With the video for Innocent Girls finished, and just one more day before the album, Fragile, was in stores, we were excited, to say the least. My Cruel Sensation life was going great. We we getting more popular all over the US and Canada. The anticipation for the release of our new album was huge. Jimmy, Trevor and Jamal were very proud of us, and we were proud of ourselves.
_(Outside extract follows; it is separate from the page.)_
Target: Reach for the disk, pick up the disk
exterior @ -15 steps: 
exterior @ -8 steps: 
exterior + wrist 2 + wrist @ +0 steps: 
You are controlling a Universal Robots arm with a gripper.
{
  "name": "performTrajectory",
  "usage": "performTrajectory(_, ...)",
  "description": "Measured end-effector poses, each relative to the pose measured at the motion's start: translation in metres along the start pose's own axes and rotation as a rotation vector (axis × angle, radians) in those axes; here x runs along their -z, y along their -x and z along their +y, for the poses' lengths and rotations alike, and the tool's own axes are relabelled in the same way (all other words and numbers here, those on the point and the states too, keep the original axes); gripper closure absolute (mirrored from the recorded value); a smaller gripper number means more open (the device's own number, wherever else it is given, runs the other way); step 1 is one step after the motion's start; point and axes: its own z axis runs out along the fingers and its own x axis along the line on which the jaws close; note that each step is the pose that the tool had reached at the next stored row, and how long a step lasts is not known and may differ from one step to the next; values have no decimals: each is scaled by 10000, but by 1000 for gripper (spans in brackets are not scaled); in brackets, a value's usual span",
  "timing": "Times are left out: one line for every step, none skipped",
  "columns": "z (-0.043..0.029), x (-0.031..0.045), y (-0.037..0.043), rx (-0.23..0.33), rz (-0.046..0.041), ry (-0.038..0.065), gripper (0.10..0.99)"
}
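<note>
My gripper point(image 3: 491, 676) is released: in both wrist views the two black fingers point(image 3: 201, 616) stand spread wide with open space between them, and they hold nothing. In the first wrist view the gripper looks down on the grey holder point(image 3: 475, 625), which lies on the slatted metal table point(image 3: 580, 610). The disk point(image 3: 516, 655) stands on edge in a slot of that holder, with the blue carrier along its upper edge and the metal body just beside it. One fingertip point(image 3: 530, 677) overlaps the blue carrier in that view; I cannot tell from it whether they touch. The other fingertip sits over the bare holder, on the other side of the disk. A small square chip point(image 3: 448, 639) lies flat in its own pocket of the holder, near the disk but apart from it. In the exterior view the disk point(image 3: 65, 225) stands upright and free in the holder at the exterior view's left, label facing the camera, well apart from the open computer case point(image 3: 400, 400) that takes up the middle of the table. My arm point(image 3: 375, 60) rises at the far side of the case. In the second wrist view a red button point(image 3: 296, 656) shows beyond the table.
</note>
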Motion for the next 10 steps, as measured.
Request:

But behind closed doors, when we weren't in the public eye, when we weren't Cruel Sensation, our lives kinda sucked. Joey, first of all, was kinda letting the fame go to her head. She'd already blown of our tutor, telling her she doesn't need to do school work. She's not even 16 yet! Also, recently, she's been blowing off fans. She'd sign autographs and talk to a few hot guys, and then leave and not talk to the younger fans, male or female. I was getting sick of her attitude.

Dare, on the other hand, was being a great "pop star". She was naturally good at it. She never got a big head, and loved all the fans the same. But her relationship with Kent was failing. They tried to see each other, but both were just too busy. Marce and Cher were both handling everything pretty good, too.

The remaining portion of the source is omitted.